**What to do:** An exact, complete copy of the entries is what is needed.

**Information supplied:**
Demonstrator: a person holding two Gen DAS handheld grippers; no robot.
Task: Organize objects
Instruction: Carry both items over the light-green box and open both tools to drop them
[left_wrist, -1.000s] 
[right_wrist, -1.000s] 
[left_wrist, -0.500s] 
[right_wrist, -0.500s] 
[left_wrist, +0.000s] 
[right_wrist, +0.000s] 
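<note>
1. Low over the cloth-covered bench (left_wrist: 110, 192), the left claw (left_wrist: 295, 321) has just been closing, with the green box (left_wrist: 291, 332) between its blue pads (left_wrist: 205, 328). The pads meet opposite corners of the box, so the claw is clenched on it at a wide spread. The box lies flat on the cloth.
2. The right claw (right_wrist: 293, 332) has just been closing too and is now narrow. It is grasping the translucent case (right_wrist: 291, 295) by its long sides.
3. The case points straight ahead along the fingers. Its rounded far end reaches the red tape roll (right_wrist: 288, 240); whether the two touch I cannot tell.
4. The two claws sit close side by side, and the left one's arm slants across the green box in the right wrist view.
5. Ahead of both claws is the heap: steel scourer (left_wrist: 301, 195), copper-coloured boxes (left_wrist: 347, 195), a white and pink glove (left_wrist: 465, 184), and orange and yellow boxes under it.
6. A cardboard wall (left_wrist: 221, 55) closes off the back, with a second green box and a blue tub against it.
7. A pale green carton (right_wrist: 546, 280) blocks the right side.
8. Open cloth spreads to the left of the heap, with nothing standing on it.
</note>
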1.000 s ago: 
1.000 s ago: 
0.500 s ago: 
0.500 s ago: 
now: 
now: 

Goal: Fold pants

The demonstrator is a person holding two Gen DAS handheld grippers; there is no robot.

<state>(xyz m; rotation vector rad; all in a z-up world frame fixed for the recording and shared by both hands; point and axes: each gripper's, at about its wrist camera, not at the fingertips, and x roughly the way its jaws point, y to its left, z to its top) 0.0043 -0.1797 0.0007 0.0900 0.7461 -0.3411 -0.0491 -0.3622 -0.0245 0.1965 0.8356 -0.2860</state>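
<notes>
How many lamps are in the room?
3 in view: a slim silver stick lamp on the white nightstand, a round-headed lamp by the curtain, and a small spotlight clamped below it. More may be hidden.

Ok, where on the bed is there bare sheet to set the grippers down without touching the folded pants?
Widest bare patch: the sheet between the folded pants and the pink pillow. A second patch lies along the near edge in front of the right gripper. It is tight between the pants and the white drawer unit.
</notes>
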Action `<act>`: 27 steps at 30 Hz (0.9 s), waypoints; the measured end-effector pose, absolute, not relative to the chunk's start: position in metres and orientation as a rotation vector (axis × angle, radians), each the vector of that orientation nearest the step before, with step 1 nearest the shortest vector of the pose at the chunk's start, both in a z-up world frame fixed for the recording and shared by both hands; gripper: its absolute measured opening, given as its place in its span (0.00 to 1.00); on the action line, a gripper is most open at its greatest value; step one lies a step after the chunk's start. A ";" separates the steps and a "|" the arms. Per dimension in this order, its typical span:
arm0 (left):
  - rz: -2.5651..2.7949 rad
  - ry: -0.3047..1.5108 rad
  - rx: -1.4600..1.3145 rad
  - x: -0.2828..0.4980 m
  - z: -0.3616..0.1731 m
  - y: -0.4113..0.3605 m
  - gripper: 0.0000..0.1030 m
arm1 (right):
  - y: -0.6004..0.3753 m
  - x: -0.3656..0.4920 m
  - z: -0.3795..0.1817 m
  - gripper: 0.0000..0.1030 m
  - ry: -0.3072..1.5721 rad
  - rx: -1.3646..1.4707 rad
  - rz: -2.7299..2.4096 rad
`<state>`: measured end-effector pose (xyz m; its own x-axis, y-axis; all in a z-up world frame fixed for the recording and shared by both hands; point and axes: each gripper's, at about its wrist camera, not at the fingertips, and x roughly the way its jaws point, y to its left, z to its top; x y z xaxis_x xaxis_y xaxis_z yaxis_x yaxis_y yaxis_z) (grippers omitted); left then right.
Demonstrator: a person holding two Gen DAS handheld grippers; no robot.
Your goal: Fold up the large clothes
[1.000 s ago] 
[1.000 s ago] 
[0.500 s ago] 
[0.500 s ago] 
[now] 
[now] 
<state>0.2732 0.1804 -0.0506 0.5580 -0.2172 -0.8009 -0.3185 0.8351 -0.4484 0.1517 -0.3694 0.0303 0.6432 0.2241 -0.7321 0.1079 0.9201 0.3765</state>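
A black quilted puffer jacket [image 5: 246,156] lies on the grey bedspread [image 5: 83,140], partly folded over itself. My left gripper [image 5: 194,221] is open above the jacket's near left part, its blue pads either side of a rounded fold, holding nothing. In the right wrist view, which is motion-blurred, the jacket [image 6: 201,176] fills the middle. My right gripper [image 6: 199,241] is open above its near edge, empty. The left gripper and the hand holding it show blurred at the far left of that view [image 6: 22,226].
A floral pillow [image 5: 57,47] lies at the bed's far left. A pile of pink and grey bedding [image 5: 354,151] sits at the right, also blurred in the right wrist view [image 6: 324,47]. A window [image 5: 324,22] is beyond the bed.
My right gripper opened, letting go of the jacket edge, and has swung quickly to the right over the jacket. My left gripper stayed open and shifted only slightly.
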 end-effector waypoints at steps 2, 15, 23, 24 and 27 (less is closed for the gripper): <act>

**Answer for the task:**
Demonstrator: a person holding two Gen DAS handheld grippers; no robot.
Task: Organize objects
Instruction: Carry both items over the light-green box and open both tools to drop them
[left_wrist, -1.000s] 
[right_wrist, -1.000s] 
[left_wrist, -0.500s] 
[right_wrist, -0.500s] 
[left_wrist, +0.000s] 
[right_wrist, +0.000s] 
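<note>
1. Low over the cloth-covered bench (left_wrist: 110, 192), the left claw (left_wrist: 295, 321) has just been closing, with the green box (left_wrist: 291, 332) between its blue pads (left_wrist: 205, 328). The pads meet opposite corners of the box, so the claw is clenched on it at a wide spread. The box lies flat on the cloth.
2. The right claw (right_wrist: 293, 332) has just been closing too and is now narrow. It is grasping the translucent case (right_wrist: 291, 295) by its long sides.
3. The case points straight ahead along the fingers. Its rounded far end reaches the red tape roll (right_wrist: 288, 240); whether the two touch I cannot tell.
4. The two claws sit close side by side, and the left one's arm slants across the green box in the right wrist view.
5. Ahead of both claws is the heap: steel scourer (left_wrist: 301, 195), copper-coloured boxes (left_wrist: 347, 195), a white and pink glove (left_wrist: 465, 184), and orange and yellow boxes under it.
6. A cardboard wall (left_wrist: 221, 55) closes off the back, with a second green box and a blue tub against it.
7. A pale green carton (right_wrist: 546, 280) blocks the right side.
8. Open cloth spreads to the left of the heap, with nothing standing on it.
</note>
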1.000 s ago: 
1.000 s ago: 
0.500 s ago: 
0.500 s ago: 
now: 
now: 

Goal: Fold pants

The demonstrator is a person holding two Gen DAS handheld grippers; there is no robot.

<state>(xyz m; rotation vector rad; all in a z-up world frame fixed for the recording and shared by both hands; point and axes: each gripper's, at about its wrist camera, not at the fingertips, and x roughly the way its jaws point, y to its left, z to its top) 0.0043 -0.1797 0.0007 0.0900 0.7461 -0.3411 -0.0491 -0.3622 -0.0245 0.1965 0.8356 -0.2860</state>
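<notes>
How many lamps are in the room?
3 in view: a slim silver stick lamp on the white nightstand, a round-headed lamp by the curtain, and a small spotlight clamped below it. More may be hidden.

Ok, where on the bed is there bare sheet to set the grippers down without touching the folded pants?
Widest bare patch: the sheet between the folded pants and the pink pillow. A second patch lies along the near edge in front of the right gripper. It is tight between the pants and the white drawer unit.
</notes>
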Action `<act>`: 27 steps at 30 Hz (0.9 s), waypoints; the measured end-effector pose, absolute, not relative to the chunk's start: position in metres and orientation as a rotation vector (axis × angle, radians), each the vector of that orientation nearest the step before, with step 1 nearest the shortest vector of the pose at the chunk's start, both in a z-up world frame fixed for the recording and shared by both hands; gripper: its absolute measured opening, given as its place in its span (0.00 to 1.00); on the action line, a gripper is most open at its greatest value; step one lies a step after the chunk's start. A ";" separates the steps and a "|" the arms. Per dimension in this order, its typical span:
arm0 (left):
  - rz: -2.5651..2.7949 rad
  - ry: -0.3047..1.5108 rad
  - rx: -1.4600..1.3145 rad
  - x: -0.2828..0.4980 m
  - z: -0.3616..0.1731 m
  - y: -0.4113..0.3605 m
  - gripper: 0.0000..0.1030 m
arm1 (right):
  - y: -0.6004..0.3753 m
  - x: -0.3656..0.4920 m
  - z: -0.3795..0.1817 m
  - gripper: 0.0000..0.1030 m
  - ry: -0.3072..1.5721 rad
  - rx: -1.3646..1.4707 rad
  - rz: -2.7299..2.4096 rad
`<state>`: measured end-effector pose (xyz m; its own x-axis, y-axis; all in a z-up world frame fixed for the recording and shared by both hands; point and axes: each gripper's, at about its wrist camera, not at the fingertips, and x roughly the way its jaws point, y to its left, z to its top; x y z xaxis_x xaxis_y xaxis_z yaxis_x yaxis_y yaxis_z) (grippers omitted); left then right.
Demonstrator: a person holding two Gen DAS handheld grippers; no robot.
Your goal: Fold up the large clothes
[1.000 s ago] 
[1.000 s ago] 
[0.500 s ago] 
[0.500 s ago] 
[now] 
[now] 
<state>0.2732 0.1804 -0.0506 0.5580 -0.2172 -0.8009 -0.3185 0.8351 -0.4484 0.1517 -0.3694 0.0303 0.6432 0.2241 -0.7321 0.1079 0.9201 0.3765</state>
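A black quilted puffer jacket [image 5: 246,156] lies on the grey bedspread [image 5: 83,140], partly folded over itself. My left gripper [image 5: 194,221] is open above the jacket's near left part, its blue pads either side of a rounded fold, holding nothing. In the right wrist view, which is motion-blurred, the jacket [image 6: 201,176] fills the middle. My right gripper [image 6: 199,241] is open above its near edge, empty. The left gripper and the hand holding it show blurred at the far left of that view [image 6: 22,226].
A floral pillow [image 5: 57,47] lies at the bed's far left. A pile of pink and grey bedding [image 5: 354,151] sits at the right, also blurred in the right wrist view [image 6: 324,47]. A window [image 5: 324,22] is beyond the bed.
My right gripper opened, letting go of the jacket edge, and has swung quickly to the right over the jacket. My left gripper stayed open and shifted only slightly.
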 end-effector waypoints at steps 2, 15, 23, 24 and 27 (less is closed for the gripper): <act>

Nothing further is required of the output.